The 1909 Auckland Rugby League season was the league's first ever official season. It celebrated its centenary in 2009. Four representative matches had been played in 1908 as players in Auckland attempted to showcase the new code to both Auckland residents and those elsewhere.

First meeting 
A meeting of players was held on Monday 12 July where it was decided to call for another meeting the following Monday and to invite all interested parties to attend. The ultimate aim was to form a league. It was also stated that "three clubs will be formed, two in the city and one at the North Shore". The meeting was duly held on 19 July at the Chamber of Commerce on Swanson Street. Mr. A.E. Glover, M.P., occupied the chair, and there was a large attendance of around 150 supporters and players. They were to affiliate with the Northern Union and hold a practice match on the following Saturday. "Mr. R. Eagleton offered the league the use of three suitable playing grounds in Epsom". The ground was located near Potters Paddock which was later converted into Alexandra Racecourse.

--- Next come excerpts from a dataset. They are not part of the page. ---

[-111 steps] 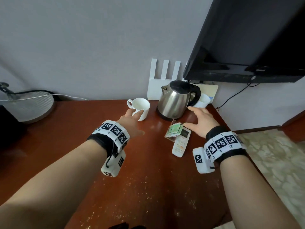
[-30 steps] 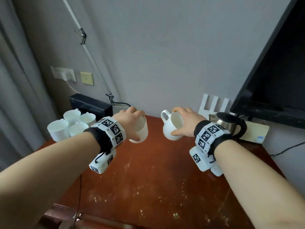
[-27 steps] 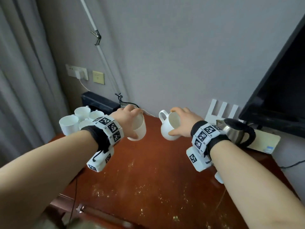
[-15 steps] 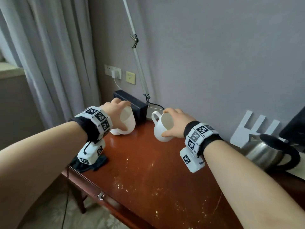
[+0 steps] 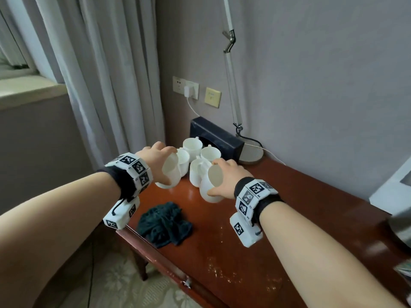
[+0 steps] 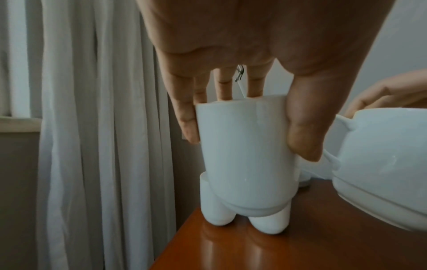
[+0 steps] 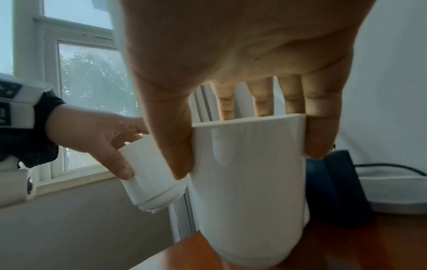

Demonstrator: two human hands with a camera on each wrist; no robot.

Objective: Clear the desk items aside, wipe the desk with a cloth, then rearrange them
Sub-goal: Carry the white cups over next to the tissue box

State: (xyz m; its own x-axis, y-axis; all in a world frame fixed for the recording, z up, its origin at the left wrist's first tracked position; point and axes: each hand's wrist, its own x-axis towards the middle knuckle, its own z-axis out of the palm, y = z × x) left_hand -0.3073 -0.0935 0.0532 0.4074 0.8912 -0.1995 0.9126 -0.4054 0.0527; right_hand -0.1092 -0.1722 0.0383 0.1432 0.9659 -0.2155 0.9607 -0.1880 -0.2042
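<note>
Your left hand (image 5: 159, 162) grips a white cup (image 5: 170, 172) by its rim from above, fingers outside the far wall and thumb on the near wall, and holds it tilted in the air over the table's left rear corner. Your right hand (image 5: 226, 177) grips a second cup (image 5: 211, 185) the same way, thumb on one side and fingers on the other; its handle points away from you, toward the cups on the table. The two held cups are near each other but apart. Both are smooth, glossy white ceramic, cylindrical with a small stepped foot.

Just beyond your hands, four more cups (image 5: 201, 156) of the same kind stand bunched together on the table (image 5: 244, 252), so six cups show in all. The table is polished reddish-brown wood, glossy, with pale speckles on the near part and a drawer pull on its front edge.

Nearer you, by the left edge, one crumpled dark cloth (image 5: 164, 224) lies in a soft, loose heap, well apart from both hands.

Behind the cups stands a dark rectangular box (image 5: 216, 135), and beside it the round flat base of a lamp (image 5: 252, 155) with a thin white jointed arm rising up the wall. Pleated pale curtains (image 5: 100, 74) hang to the left.
</note>
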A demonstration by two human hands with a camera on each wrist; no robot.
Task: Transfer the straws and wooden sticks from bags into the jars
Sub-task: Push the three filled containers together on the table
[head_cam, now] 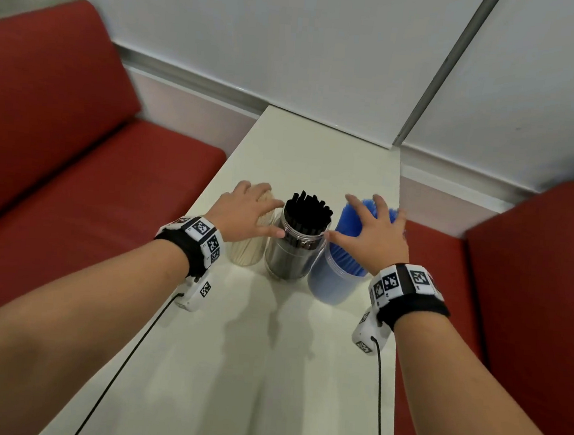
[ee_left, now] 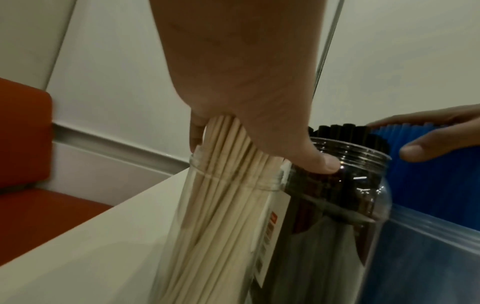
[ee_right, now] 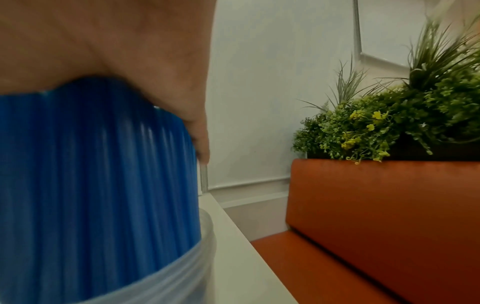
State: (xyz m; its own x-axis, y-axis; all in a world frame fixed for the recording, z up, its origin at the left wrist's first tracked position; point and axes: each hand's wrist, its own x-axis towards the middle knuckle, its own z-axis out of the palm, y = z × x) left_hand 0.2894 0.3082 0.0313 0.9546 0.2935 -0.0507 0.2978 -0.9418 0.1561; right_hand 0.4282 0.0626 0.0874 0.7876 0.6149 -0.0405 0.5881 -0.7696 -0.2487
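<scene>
Resting spread and flat, your left hand (head_cam: pixel 245 210) covers the wooden sticks (ee_left: pixel 228 144); your right hand (head_cam: pixel 372 232) presses the blue straws (head_cam: pixel 350 219) likewise

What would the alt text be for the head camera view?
Three clear jars stand in a row on a white table: wooden sticks, black straws, blue straws. The left hand rests on the sticks, the right hand on the blue straws.
</scene>
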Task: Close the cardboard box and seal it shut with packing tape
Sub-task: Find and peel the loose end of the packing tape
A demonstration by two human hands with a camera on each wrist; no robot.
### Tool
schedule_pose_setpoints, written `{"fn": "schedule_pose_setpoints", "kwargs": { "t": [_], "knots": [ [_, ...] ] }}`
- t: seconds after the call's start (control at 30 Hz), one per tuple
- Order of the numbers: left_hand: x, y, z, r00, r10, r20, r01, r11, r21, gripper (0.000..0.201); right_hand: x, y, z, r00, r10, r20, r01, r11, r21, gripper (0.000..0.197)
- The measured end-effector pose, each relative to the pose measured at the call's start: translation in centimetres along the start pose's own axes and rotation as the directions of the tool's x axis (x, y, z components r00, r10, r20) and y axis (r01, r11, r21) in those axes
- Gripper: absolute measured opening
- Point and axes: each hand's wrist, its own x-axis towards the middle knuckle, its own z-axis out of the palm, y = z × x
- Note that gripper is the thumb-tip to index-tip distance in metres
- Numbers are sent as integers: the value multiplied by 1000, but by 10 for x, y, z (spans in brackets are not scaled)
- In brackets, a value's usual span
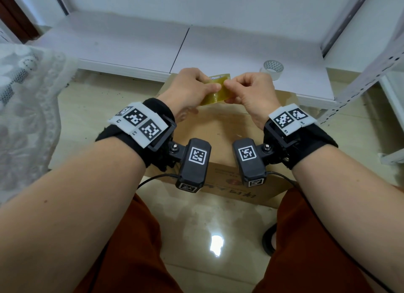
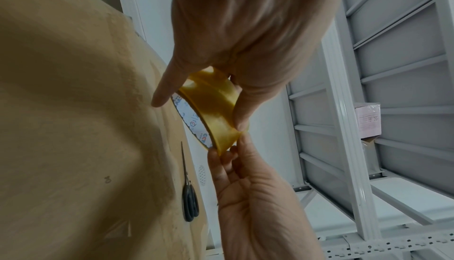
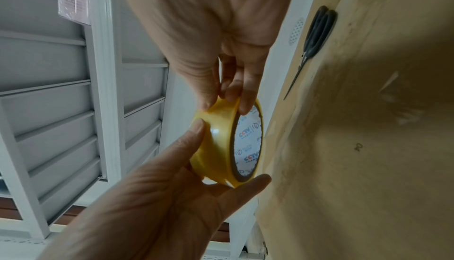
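**Both hands working the tape roll above the closed box**

The person is holding a yellow roll of packing tape (image 1: 215, 91) over the far half of the cardboard box (image 1: 220, 128), whose top flaps are lying flat. The left hand (image 1: 190, 89) is gripping the roll, its thumb and fingers curled round the rim. The right hand (image 1: 251, 91) is pinching at the roll's outer edge with thumb and curled fingers (image 3: 242, 97); whether a loose tape end is caught there cannot be told. A pair of black-handled scissors (image 2: 189, 196) is lying on the box top, beyond the hands. A second, clear tape roll (image 1: 272, 69) is sitting on the white shelf board (image 1: 240, 49) just behind the box.
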Motion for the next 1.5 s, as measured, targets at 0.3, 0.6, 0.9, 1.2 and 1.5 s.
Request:
{"fn": "schedule_pose_setpoints", "kwargs": {
  "t": [0.3, 0.6, 0.9, 1.2, 1.5],
  "knots": [
    [0, 0, 1, 1000, 8, 9, -8, 1000, 22, 18, 3, 2, 0, 999, -6, 50, 11, 995, -98, 19],
    [-1, 1, -4, 999, -8, 31, 8, 1000, -8, 18, 3, 4, -1, 998, -6, 66, 8, 999, -38, 22],
    [-2, 2, -5, 999, -18, 48, 20, 999, -49, 16, 2, 1, -2, 996, 5, 85, -12, 996, 87, 22],
    [1, 1, -7, 996, -57, 71, 65, 991, -118, 17, 2, -6, 0, 997, 67, 37, -73, 974, 215, 19],
    [0, 0, -3, 991, -52, 120, 70, 986, -150, 20, 0, -1, 1, 999, -44, -28, 43, 999, -8, 21]
  ]
}}
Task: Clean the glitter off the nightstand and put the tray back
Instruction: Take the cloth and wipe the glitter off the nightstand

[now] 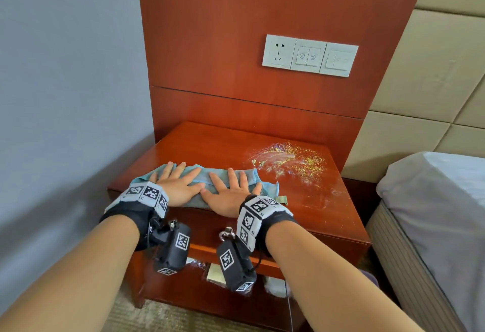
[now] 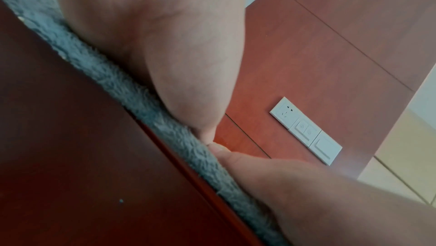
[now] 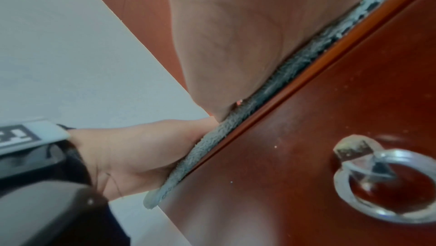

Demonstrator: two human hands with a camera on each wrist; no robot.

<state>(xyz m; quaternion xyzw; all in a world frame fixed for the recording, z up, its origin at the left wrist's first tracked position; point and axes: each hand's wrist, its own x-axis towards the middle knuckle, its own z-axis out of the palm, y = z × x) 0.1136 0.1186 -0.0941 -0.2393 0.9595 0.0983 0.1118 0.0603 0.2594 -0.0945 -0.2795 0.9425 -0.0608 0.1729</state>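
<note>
A light blue cloth lies folded along the front edge of the reddish wooden nightstand. My left hand and right hand press flat on it side by side, fingers straight and spread. In the left wrist view the cloth shows under my left palm; in the right wrist view the cloth sits under my right palm. A patch of gold and silver glitter is scattered over the right half of the top, with smears trailing toward the front. No tray is in view.
A wood panel with a socket and switch plate rises behind the nightstand. A grey wall stands on the left, a bed on the right. The drawer has a metal ring pull. Packets lie on the shelf below.
</note>
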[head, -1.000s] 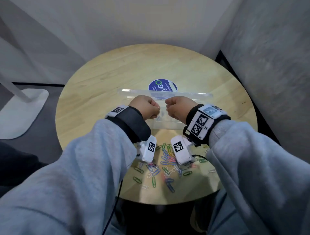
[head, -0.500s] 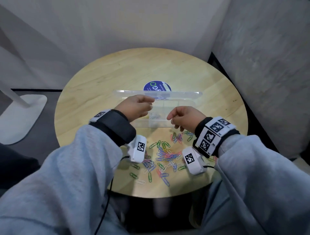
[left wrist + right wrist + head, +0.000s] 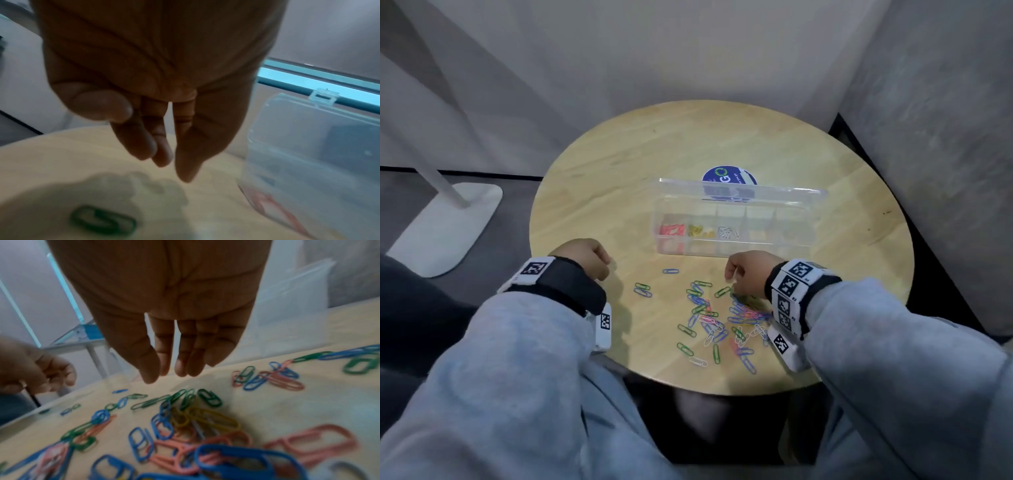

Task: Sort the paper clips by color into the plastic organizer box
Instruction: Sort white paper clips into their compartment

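Fingers [image 3: 152,369] of your right hand [image 3: 748,272] hang straight and relaxed, holding nothing, just above the scattered paper clips [image 3: 717,317] at lower centre of the head view. Your left hand [image 3: 585,257] sits at mid left with loosely curled fingers, also holding nothing, a green clip [image 3: 102,220] on the table [image 3: 602,192] below it. The plastic organizer box [image 3: 736,248] stands open just beyond the pile, centre right, with red, yellow and white clips already in its left compartments. You seem to be between drops, reaching for a clip. Next, pinch one colour cleanly; blue and green look unsorted, and many clips overlap, so several may lift together.
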Demonstrator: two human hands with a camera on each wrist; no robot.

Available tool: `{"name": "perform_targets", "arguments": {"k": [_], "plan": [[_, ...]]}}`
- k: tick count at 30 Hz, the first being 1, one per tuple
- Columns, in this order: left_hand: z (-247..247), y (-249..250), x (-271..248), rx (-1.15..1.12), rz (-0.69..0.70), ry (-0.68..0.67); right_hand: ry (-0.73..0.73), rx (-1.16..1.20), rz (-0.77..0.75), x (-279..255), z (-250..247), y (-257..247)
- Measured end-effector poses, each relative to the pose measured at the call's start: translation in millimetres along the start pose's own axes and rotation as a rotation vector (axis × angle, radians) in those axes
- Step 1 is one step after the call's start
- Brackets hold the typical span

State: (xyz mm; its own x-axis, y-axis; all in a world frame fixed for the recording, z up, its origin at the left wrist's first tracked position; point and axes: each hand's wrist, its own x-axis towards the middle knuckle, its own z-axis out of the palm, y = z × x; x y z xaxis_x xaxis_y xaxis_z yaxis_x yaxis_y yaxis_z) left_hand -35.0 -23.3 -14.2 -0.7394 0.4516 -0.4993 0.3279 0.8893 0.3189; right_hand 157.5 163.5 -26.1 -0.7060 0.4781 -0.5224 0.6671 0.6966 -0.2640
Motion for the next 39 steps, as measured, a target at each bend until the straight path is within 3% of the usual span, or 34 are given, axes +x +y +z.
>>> {"name": "perform_targets", "arguments": {"k": [9, 16, 19, 24, 27, 31, 35, 37, 39], "plan": [[37, 19, 6, 0.202, 0.164, -0.036, 0.006, -0.130, -0.139, 20, 15, -32], [42, 28, 5, 0.212, 0.168, -0.116, 0.000, -0.177, -0.127, 26, 18, -37], [41, 26, 4, 0.134, 0.179, -0.153, -0.022, -0.175, -0.076, 25, 17, -31], [5, 15, 1, -0.129, 0.185, -0.102, -0.055, -0.136, -0.035, 20, 12, -23], [-17, -1, 2, -0.347, 0.180, -0.036, -0.034, 0.012, 0.001, 16, 6, -21], [-26, -21, 11, -0.639, 0.008, 0.057, 0.050, 0.314, 0.007, 14, 2, -18], [-18, -28, 21, -0.563, -0.152, 0.061, -0.102, 0.803, 0.081, 11, 4, -20], [-12, -31, 26, -0.451, -0.190, 0.007, -0.121, 0.869, 0.112, 11, 4, -22], [-10, -34, 30, -0.156, -0.189, -0.079, -0.123, 0.889, 0.119, 11, 3, -24]]}}
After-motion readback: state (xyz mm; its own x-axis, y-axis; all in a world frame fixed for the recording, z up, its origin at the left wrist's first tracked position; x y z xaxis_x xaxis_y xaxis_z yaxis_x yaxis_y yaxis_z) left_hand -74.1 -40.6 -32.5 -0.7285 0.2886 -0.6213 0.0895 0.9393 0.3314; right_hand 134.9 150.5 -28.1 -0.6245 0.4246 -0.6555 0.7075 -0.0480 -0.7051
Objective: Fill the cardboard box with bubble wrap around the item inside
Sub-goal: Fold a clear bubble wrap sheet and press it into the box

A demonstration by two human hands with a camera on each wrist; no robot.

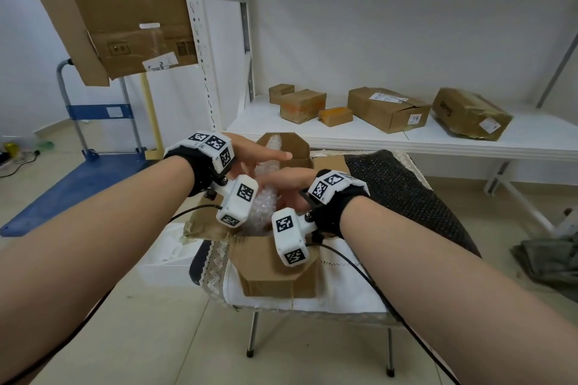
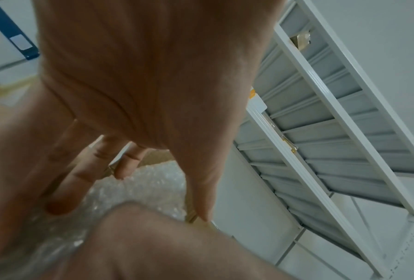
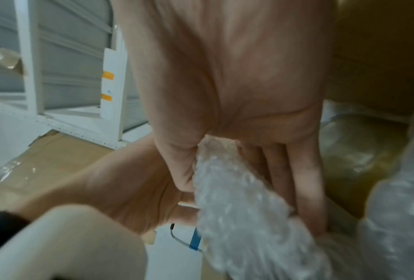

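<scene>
An open cardboard box [image 1: 275, 266] stands on a chair, flaps spread. Clear bubble wrap [image 1: 266, 206] fills its middle and rises against the far flap. The item inside is hidden under it. My left hand [image 1: 266, 156] reaches over the box from the left, fingers straight; in the left wrist view the left hand [image 2: 134, 204] hovers at the bubble wrap [image 2: 153, 180]. My right hand [image 1: 281, 180] lies just below it, pointing left. In the right wrist view the right hand [image 3: 249, 208] holds a bunched strip of bubble wrap [image 3: 249, 246] between thumb and straight fingers.
The chair has a dark mesh back [image 1: 406, 197] and a white cloth seat [image 1: 328, 297]. Behind it a low white shelf [image 1: 531, 137] carries several cardboard boxes. A blue cart [image 1: 78, 178] stands at the left. A white box [image 1: 169, 247] lies beside the chair.
</scene>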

Elections for officers were also held with 14 appointments made.

North Shore Albions formed 
A further meeting was held at North Shore on the Wednesday evening at the Council Chambers in Devonport with 40 in attendance, and a club was formed. It was noted that they had the playing numbers for two teams and they had "taken the pick of the amateur players of the district club". The club would be called North Shore Albions. On the Thursday night a preliminary meeting was held in the city with 20 players attending with the goal of forming a club that was either a city team or a combination of a city and Ponsonby team, while a Newton club was also aimed to be formed the following week as there was "considerable dissatisfaction among the members at the management of the Auckland Union". It was decided to play a match on the Saturday between the North Shore team and the city team. The match was duly played between North Shore and City and resulted in a win to the former by 44 points to 22.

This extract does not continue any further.